Aún falta un año pero...
Por Giovanni Rodríguez
Estoy llegando a una edad a la que, según los teóricos respectivos, si uno dispone de ideas, estas o se modifican o se eliminan o se reafirman. Es la edad del “plazo fatal”, el momento de las decisiones definitivas, agregan estos teóricos. Lo de tener ideas representa un problema –esto lo digo yo, no los teóricos- si uno tiene la costumbre –o si uno ha tenido la costumbre en el pasado- de escribirlas, pero sobre todo de escribirlas para que las lea un público. No hay duda de que evolucionan nuestras ideas, ya sea hacia su confirmación –lo que implica un proceso previo de autoconvencimiento paulatino- o hacia su extinción –que tiene que ver más con la cuestión de la edad que con cualquier otra cosa-.
Porque si uno decide alguna vez exponer sus ideas a un público, y si uno aún es demasiado joven cuando lo hace, deberá tener en cuenta que muy probablemente en el futuro estas ideas no serán las mismas, y entonces surgirán los primeros problemas, porque uno llegará a un momento en que tendrá que enfrentarse a un dilema que tiene que ver con dos cosas básicamente: el valor y la honestidad. Porque habrá que decidir si a partir de ese momento, por no dar el brazo a torcer, nos aferraremos a lo que hemos dicho antes o si aceptaremos que nos hemos equivocado y que debemos empezar de nuevo.

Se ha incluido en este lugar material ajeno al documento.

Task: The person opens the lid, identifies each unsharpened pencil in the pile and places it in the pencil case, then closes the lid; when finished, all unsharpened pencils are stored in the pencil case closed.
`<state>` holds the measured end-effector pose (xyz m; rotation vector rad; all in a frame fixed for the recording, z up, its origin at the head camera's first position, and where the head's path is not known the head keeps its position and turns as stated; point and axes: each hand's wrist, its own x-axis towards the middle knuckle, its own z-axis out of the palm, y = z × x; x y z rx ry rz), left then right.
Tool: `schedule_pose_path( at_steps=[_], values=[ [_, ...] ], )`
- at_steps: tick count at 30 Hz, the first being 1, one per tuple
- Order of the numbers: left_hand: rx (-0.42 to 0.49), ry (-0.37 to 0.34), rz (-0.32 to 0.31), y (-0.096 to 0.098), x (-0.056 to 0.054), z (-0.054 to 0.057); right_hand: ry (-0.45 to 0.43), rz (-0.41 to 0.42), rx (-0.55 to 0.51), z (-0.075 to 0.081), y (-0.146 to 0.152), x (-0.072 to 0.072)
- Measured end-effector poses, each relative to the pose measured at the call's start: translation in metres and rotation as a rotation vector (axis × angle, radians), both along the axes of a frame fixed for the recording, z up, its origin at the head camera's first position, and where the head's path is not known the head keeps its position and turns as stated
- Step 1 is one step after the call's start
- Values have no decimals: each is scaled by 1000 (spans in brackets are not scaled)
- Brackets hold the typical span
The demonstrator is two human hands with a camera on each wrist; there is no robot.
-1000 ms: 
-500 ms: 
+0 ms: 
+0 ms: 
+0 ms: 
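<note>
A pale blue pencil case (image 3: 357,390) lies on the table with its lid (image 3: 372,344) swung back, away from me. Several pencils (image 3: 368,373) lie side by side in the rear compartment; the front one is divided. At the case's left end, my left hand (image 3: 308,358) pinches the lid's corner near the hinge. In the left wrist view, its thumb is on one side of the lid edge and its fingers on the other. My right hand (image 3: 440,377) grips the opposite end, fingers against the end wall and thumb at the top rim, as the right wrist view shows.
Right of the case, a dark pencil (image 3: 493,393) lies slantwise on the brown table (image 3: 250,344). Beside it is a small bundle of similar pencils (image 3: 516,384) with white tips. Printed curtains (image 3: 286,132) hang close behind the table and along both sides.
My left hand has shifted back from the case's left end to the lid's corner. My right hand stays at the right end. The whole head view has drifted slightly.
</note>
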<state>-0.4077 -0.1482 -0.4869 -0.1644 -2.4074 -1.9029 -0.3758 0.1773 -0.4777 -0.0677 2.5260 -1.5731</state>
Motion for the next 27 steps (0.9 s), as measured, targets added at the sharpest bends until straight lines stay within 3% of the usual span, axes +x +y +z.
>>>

A partir de cierta edad uno debe decidir si todo eso que ha escrito todavía pertenece a las cosas que estamos dispuestos a defender. Yo, me voy acercando a esa edad supuestamente crítica de los treinta años. La treintena es la edad que los teóricos de la personalidad del individuo consideran como la edad crítica en el hombre, momento en el que la curva ascendente en la vida llega a su punto más alto y es entonces cuando puede ocurrir que lo que sigue durante algún tiempo sea sólo una línea recta hacia derecha o izquierda o –y éste es el caso que los teóricos definen como “punto de inflexión en la personalidad masculina” o “punto crítico del hombre”-, el peor de los casos, que empiece una vertiginosa caída conducente a las depresiones y a constantes altibajos emocionales que, en condiciones extremas, puede conducir también a acciones lamentables como el suicidio. Pero no es éste mi caso, que me tomo la vida no demasiado en serio y me preocupo únicamente –al menos en este momento- por darle forma a una novela que escribo sobre la marcha.
Aún me falta un año para llegar a esa edad temida pero ya voy acusando los primeros síntomas: duermo menos, bebo más, me vuelvo más escéptico y disminuye mi esperanza en las cosas en las que siempre he tenido esperanza. Empiezo a pensar seriamente en el futuro, y esto representa un cambio considerable, porque antes sólo había pensado en el presente; era una máquina pensadora en tiempo presente y por lo tanto no existían en mi cabeza los proyectos que ahora empiezan a cobrar formas más o menos definidas.
Se acercan los temibles treinta y ya empiezo a mirar el pasado con algo de nostalgia. Se acercan los treinta y hago cálculos y concluyo que he perdido mucho tiempo en causas inútiles y que, si no me doy la suficiente prisa, los años que vienen pasarán más rápido que los anteriores. Y entonces me acuerdo de un poemínimo de Efraín Huerta que dice: “No puedo parar de escribir, porque si me detengo, me alcanzo”, y es lo que hago ahora: no paro de escribir, y escribo sobre mi vida, porque mi vida es lo que tengo más a mano, hasta que me agote, hasta que, quizá a mis sesenta años, vuelva a mirar atrás y a decirme que todo ha sido una pérdida de tiempo y que habrá que empezar de nuevo. Para entonces espero que mi vida haya sido por lo menos una hermosa obra de ficción.